Na invasão americana ao Iraque, em 2003, Saddam Hussein arremessava seus Scud contra o Kwait. Mais pareciam traques infantis. Mas o ditador, o tirano, o Satã em pessoa como ficou conhecido, lutou até o fim pelo que acreditava.

Pode-se interpretar assim as ações perpetradas pelos representantes das microcervejarias: um estilingue contra um blindado. Mas sobretudo, apesar da força desproporcional, é importante deixar claro que estamos aqui e não gostamos do que vemos.

Favor não tentar amenizar a gravidade do problema. É preciso sim falar do comportamento das grandes corporações, é necessário que as discussões tomem conta das redes sociais e que todos tenham voz.

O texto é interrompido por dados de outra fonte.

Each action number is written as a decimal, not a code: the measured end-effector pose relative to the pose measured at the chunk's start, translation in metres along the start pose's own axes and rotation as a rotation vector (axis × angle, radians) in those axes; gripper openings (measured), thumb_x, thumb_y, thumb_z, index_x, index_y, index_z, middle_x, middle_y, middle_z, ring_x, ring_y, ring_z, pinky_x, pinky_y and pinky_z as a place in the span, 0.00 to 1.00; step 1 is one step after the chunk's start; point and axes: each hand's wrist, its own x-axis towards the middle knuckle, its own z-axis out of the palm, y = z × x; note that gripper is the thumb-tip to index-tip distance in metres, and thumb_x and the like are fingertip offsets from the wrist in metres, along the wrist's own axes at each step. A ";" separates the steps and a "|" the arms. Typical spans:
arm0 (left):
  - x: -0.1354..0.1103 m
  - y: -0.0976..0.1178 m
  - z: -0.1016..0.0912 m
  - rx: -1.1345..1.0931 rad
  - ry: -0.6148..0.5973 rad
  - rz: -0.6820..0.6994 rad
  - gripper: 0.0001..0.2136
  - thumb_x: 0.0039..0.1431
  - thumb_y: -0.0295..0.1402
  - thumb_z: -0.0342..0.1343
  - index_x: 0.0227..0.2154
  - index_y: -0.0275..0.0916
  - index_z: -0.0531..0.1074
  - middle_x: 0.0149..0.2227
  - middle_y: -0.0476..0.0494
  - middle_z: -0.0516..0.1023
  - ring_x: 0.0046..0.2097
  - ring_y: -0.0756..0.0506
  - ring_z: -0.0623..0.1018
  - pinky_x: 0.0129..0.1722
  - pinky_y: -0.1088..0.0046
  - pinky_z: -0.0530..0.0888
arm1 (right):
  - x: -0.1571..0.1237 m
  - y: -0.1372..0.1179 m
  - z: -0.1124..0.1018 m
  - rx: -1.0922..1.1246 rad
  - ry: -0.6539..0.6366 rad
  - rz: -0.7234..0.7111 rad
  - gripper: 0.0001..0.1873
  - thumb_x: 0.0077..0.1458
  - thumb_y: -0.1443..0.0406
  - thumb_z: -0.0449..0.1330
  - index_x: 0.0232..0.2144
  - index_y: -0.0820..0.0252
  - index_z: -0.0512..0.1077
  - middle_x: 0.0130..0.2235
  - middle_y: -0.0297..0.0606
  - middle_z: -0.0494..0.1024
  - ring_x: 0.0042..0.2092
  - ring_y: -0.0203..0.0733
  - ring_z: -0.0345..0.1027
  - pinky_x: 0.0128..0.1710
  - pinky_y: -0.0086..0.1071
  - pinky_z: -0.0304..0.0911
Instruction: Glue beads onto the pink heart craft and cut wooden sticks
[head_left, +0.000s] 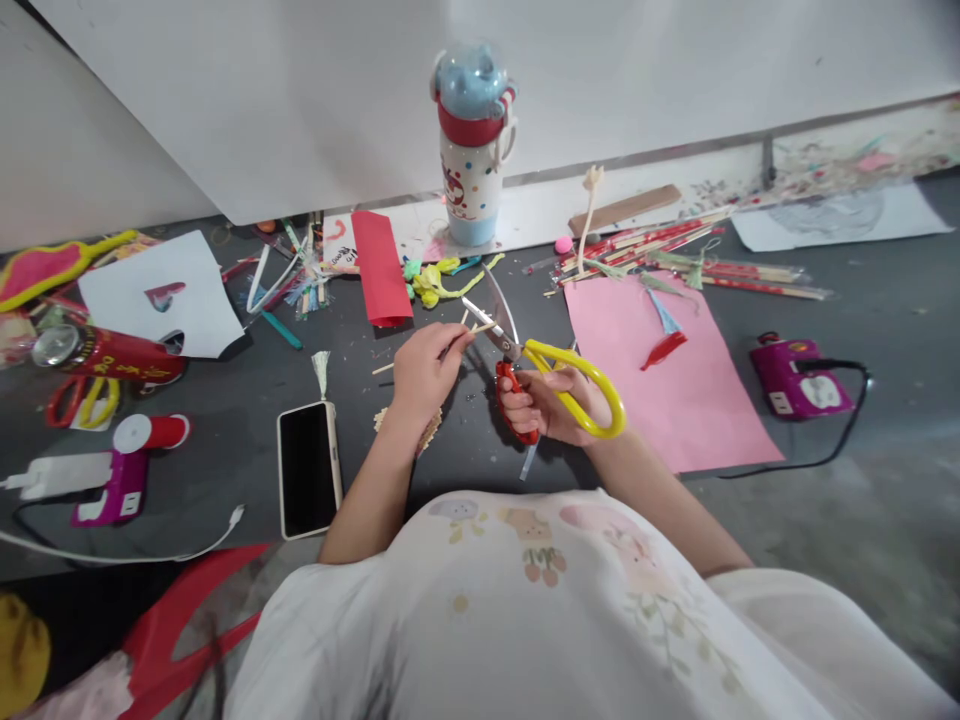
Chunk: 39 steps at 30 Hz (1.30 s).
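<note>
My left hand (pixel 426 368) pinches a thin wooden stick (pixel 466 331) near the middle of the dark table (pixel 225 470). Its far end lies between the parted blades of a pair of scissors (pixel 525 352). My right hand (pixel 551 402) grips those scissors by their yellow and red handles. More short sticks lie under my left wrist.
A phone (pixel 307 468) lies to the left, a pink sheet (pixel 660 370) to the right, a red folded paper (pixel 381 268) and a dotted drinking bottle (pixel 472 150) behind. Two purple glue guns (pixel 796 378) (pixel 112 488) with cords, red tubes, a second pair of scissors (pixel 79 400) and long sticks (pixel 697 255) lie scattered.
</note>
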 end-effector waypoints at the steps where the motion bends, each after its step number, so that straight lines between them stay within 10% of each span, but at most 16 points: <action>1: 0.000 0.001 0.000 -0.017 0.011 0.003 0.13 0.65 0.41 0.51 0.35 0.41 0.77 0.32 0.47 0.80 0.35 0.50 0.76 0.36 0.76 0.70 | -0.001 -0.002 0.003 0.005 0.002 0.009 0.24 0.36 0.55 0.69 0.31 0.59 0.64 0.26 0.26 0.53 0.26 0.29 0.42 0.24 0.26 0.43; 14: 0.001 0.002 -0.002 -0.041 0.142 -0.041 0.08 0.61 0.38 0.57 0.32 0.41 0.78 0.32 0.49 0.81 0.34 0.50 0.77 0.37 0.75 0.71 | -0.003 0.002 0.003 -0.087 0.205 -0.131 0.22 0.37 0.55 0.68 0.31 0.57 0.64 0.25 0.24 0.54 0.24 0.28 0.42 0.23 0.27 0.43; 28: 0.000 0.005 -0.008 -0.018 0.174 -0.185 0.13 0.65 0.42 0.50 0.37 0.40 0.76 0.33 0.46 0.80 0.32 0.50 0.76 0.35 0.74 0.70 | -0.014 0.000 0.014 -1.322 0.883 -0.259 0.28 0.43 0.48 0.63 0.40 0.59 0.62 0.36 0.40 0.72 0.37 0.46 0.68 0.36 0.40 0.63; 39: -0.006 0.017 -0.011 0.027 0.018 0.010 0.10 0.62 0.33 0.53 0.41 0.42 0.79 0.36 0.47 0.82 0.34 0.51 0.77 0.36 0.76 0.71 | -0.006 0.013 0.024 -1.683 0.904 -0.299 0.23 0.53 0.52 0.57 0.42 0.64 0.63 0.45 0.60 0.74 0.50 0.64 0.69 0.45 0.50 0.64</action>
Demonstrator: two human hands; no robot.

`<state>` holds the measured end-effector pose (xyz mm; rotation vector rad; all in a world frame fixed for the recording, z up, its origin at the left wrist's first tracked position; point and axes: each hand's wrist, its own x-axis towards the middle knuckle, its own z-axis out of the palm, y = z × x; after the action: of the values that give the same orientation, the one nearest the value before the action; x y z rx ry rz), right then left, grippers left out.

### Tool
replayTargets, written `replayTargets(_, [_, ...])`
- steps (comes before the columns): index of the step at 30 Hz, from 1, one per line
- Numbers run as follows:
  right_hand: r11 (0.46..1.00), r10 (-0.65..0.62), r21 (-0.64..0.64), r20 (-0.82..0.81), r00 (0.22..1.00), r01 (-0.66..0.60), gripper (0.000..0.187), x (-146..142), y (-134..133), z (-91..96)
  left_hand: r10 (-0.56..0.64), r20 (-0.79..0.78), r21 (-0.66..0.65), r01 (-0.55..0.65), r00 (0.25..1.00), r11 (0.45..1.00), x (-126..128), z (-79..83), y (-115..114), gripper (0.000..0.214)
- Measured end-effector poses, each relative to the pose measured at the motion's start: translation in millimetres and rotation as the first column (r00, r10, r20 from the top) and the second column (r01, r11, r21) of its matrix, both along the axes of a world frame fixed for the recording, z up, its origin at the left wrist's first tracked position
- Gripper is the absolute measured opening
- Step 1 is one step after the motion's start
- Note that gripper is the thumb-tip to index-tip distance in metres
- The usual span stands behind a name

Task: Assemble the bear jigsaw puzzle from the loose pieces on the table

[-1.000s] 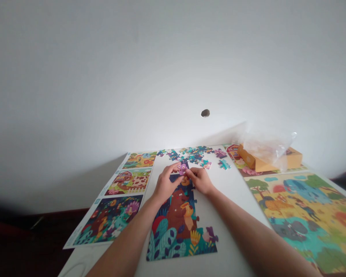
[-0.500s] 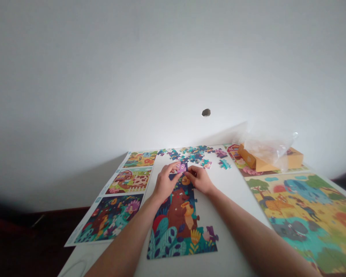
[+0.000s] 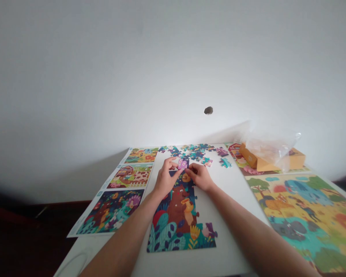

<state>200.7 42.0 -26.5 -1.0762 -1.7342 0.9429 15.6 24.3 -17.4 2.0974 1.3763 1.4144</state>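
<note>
A purple puzzle piece (image 3: 183,164) with a round-eyed face is pinched between my two hands at the top edge of a partly joined puzzle (image 3: 180,215). My left hand (image 3: 167,176) grips it from the left with thumb and fingers. From the right, my right hand (image 3: 200,176) has its thumb and fingertips closed on the piece's other side. The joined part shows a brown bear with a honey pot among dark leaves, and its right edge is ragged with tabs. Whether the piece is locked into the puzzle I cannot tell.
Loose puzzle pieces (image 3: 196,152) lie at the back against the wall. A reference sheet (image 3: 105,189) with three pictures is on the left. To the right are a finished safari puzzle (image 3: 305,207), an orange box (image 3: 271,163) and a clear plastic bag (image 3: 276,144).
Both hands stay on the purple piece; its face now shows more fully between them. The view has shifted slightly.
</note>
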Motion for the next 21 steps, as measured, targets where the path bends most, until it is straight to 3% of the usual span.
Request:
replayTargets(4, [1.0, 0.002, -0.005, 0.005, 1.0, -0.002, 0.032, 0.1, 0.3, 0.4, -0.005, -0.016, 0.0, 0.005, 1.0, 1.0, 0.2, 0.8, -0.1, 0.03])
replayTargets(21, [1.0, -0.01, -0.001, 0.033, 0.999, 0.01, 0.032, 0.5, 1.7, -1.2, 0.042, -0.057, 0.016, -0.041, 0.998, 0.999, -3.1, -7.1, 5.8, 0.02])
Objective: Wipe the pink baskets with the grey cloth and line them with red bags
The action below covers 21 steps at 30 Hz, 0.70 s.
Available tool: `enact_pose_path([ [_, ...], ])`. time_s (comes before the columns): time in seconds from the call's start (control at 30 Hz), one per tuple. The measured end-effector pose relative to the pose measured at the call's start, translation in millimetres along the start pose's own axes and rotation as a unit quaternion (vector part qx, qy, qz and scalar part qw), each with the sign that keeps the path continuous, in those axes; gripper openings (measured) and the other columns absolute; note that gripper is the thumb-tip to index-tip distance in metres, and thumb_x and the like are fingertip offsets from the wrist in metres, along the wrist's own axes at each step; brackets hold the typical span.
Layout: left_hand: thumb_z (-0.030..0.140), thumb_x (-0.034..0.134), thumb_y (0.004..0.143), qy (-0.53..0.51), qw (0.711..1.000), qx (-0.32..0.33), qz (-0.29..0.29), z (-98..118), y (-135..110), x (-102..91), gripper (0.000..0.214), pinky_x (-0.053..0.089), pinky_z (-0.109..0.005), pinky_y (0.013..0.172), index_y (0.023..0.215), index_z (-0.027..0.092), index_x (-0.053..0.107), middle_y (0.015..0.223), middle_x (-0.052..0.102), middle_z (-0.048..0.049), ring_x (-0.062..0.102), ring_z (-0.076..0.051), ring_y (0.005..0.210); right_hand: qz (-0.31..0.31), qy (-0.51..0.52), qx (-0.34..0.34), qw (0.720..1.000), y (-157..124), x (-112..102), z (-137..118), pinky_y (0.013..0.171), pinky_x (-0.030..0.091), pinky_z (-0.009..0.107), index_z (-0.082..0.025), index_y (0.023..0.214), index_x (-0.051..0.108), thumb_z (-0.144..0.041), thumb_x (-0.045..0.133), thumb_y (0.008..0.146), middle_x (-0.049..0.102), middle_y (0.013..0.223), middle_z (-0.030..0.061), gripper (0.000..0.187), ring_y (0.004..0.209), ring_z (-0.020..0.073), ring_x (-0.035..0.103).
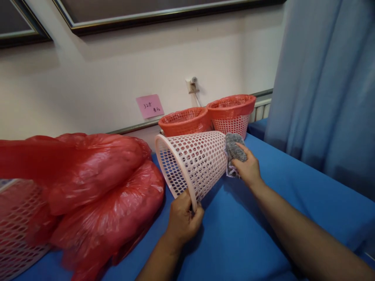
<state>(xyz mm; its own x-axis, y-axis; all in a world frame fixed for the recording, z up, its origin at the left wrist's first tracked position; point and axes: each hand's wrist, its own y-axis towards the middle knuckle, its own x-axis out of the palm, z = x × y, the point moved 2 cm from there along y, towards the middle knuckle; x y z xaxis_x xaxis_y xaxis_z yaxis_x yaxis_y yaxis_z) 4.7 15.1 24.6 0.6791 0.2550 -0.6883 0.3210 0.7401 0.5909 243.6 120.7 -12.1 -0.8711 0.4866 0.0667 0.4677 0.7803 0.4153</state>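
A pale pink perforated plastic wastebasket (202, 156) lies tilted on its side above the blue surface, its mouth toward the left. My left hand (184, 214) grips its rim from below, fingers inside and thumb outside. At the basket's base, my right hand (247, 166) presses a grey cloth (235, 147) against the bottom, thumb and fingers closed on the cloth. A whitish fringe hangs under the cloth; I cannot make out what it belongs to.
Two wastebaskets with red liners, one left (186, 123) and one right (234, 117), stand by the wall. Red plastic bags (108, 191) fill the left, beside another perforated basket (17, 230). A blue curtain (322, 86) hangs at right. A pink note (150, 106) and a socket (192, 85) are on the wall.
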Motion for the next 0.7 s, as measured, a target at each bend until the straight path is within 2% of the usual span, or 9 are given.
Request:
enact_pose_path([
  [0.07, 0.012, 0.050, 0.078, 0.000, 1.000, 0.001, -0.005, -0.9, -0.3, 1.0, 0.013, 0.047, -0.028, 0.060, 0.075, 0.019, 0.061, 0.070, 0.060, -0.0018, 0.057, -0.016, 0.063, -0.076, -0.027, -0.146, 0.986, -26.4, 3.8, -19.0, 0.110, 0.050, 0.048, -0.027, 0.131, 0.067, -0.014, 0.063, 0.071, 0.061, 0.136, 0.0078, 0.061, 0.122, 0.0272, 0.064],
  [0.13, 0.012, 0.049, 0.077, -0.015, 1.000, 0.006, -0.012, -2.0, -0.3, 1.5, 0.017, 0.051, -0.030, 0.066, 0.084, 0.018, 0.064, 0.078, 0.065, -0.0036, 0.061, -0.018, 0.069, -0.181, -0.027, -0.272, 0.945, -58.4, 7.5, -37.8, 0.110, 0.052, 0.045, -0.032, 0.138, 0.062, -0.010, 0.062, 0.074, 0.046, 0.152, 0.0066, 0.067, 0.131, 0.0273, 0.059],
  [0.23, 0.014, 0.050, 0.078, -0.034, 0.999, 0.013, -0.034, -4.3, -0.3, 2.1, 0.018, 0.053, -0.032, 0.071, 0.088, 0.019, 0.064, 0.086, 0.069, -0.0055, 0.064, -0.021, 0.077, -0.274, -0.010, -0.363, 0.891, -87.6, 10.2, -51.4, 0.107, 0.055, 0.043, -0.034, 0.143, 0.057, -0.009, 0.062, 0.076, 0.031, 0.162, 0.0057, 0.072, 0.136, 0.0288, 0.056],
  [0.33, 0.013, 0.049, 0.079, -0.017, 0.998, -0.013, -0.052, -9.6, -0.5, 3.2, 0.014, 0.052, -0.032, 0.070, 0.082, 0.019, 0.062, 0.082, 0.066, -0.0050, 0.062, -0.020, 0.073, -0.206, -0.028, -0.303, 0.930, -70.8, 11.0, -38.8, 0.108, 0.054, 0.045, -0.033, 0.138, 0.061, -0.010, 0.061, 0.076, 0.043, 0.154, 0.0061, 0.067, 0.132, 0.0278, 0.059],
  [0.43, 0.011, 0.049, 0.078, 0.002, 0.997, -0.036, -0.073, -14.5, -0.7, 5.2, 0.013, 0.050, -0.030, 0.067, 0.076, 0.019, 0.058, 0.077, 0.062, -0.0033, 0.058, -0.018, 0.069, -0.065, -0.054, -0.113, 0.990, -24.2, 7.2, -7.6, 0.110, 0.051, 0.051, -0.028, 0.131, 0.068, -0.013, 0.062, 0.071, 0.060, 0.134, 0.0078, 0.061, 0.121, 0.0281, 0.065],
  [0.5, 0.010, 0.050, 0.076, 0.013, 0.995, -0.034, -0.094, -15.1, -0.6, 7.0, 0.012, 0.050, -0.030, 0.067, 0.072, 0.020, 0.055, 0.077, 0.062, -0.0031, 0.058, -0.018, 0.070, -0.001, -0.030, 0.027, 0.999, 2.9, 2.7, 11.5, 0.106, 0.053, 0.054, -0.022, 0.129, 0.068, -0.016, 0.064, 0.067, 0.068, 0.119, 0.0086, 0.062, 0.111, 0.0295, 0.068],
  [0.57, 0.009, 0.052, 0.075, 0.021, 0.992, -0.029, -0.123, -13.6, -0.3, 9.1, 0.012, 0.052, -0.031, 0.070, 0.073, 0.020, 0.057, 0.081, 0.064, -0.0040, 0.061, -0.020, 0.074, 0.020, -0.006, 0.099, 0.995, 15.4, -0.3, 19.3, 0.103, 0.054, 0.057, -0.018, 0.130, 0.067, -0.017, 0.065, 0.065, 0.071, 0.111, 0.0090, 0.065, 0.106, 0.0306, 0.069],
  [0.63, 0.008, 0.053, 0.074, 0.023, 0.989, -0.029, -0.144, -11.5, 0.1, 10.8, 0.017, 0.054, -0.033, 0.074, 0.081, 0.020, 0.062, 0.087, 0.068, -0.0051, 0.064, -0.021, 0.079, 0.006, -0.008, 0.050, 0.999, 10.4, -0.6, 11.6, 0.106, 0.052, 0.057, -0.018, 0.131, 0.066, -0.016, 0.065, 0.067, 0.069, 0.116, 0.0103, 0.064, 0.112, 0.0315, 0.068],
  [0.7, 0.007, 0.056, 0.074, 0.011, 0.991, -0.032, -0.132, -9.6, 0.8, 11.1, 0.023, 0.056, -0.034, 0.075, 0.088, 0.021, 0.067, 0.089, 0.070, -0.0057, 0.066, -0.023, 0.080, -0.046, -0.026, -0.084, 0.995, -10.7, 1.8, -7.8, 0.112, 0.047, 0.055, -0.022, 0.131, 0.067, -0.014, 0.063, 0.070, 0.062, 0.131, 0.0105, 0.062, 0.123, 0.0311, 0.063],
])
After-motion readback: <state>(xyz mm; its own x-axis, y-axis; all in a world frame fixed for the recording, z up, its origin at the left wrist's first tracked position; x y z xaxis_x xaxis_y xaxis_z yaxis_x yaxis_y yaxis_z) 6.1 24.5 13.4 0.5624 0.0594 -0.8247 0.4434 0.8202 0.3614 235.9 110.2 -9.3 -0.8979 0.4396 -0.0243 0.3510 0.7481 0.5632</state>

O que vemos por aí são figuras notórias no universo das cervejas especiais, formadores de opinião relativizando e suavizando o contexto atroz. E onde estão os super-sommeliers pra nos defender, esses apontadores de dedo que apareceram pra criticar tudo e todas, mas que não hesitam em posar pra foto com uma tacinha de cerveja das grandes marcas?

O saldo do conflito no Oriente Médio foram centenas de milhares de mortos, civis em sua maioria. Já o argumento de araque para a invasão americana, a tal presença de armas de destruição em massa em posse de Saddam, nunca, nunca se confirmou. Mas sim, eles chegaram onde queriam.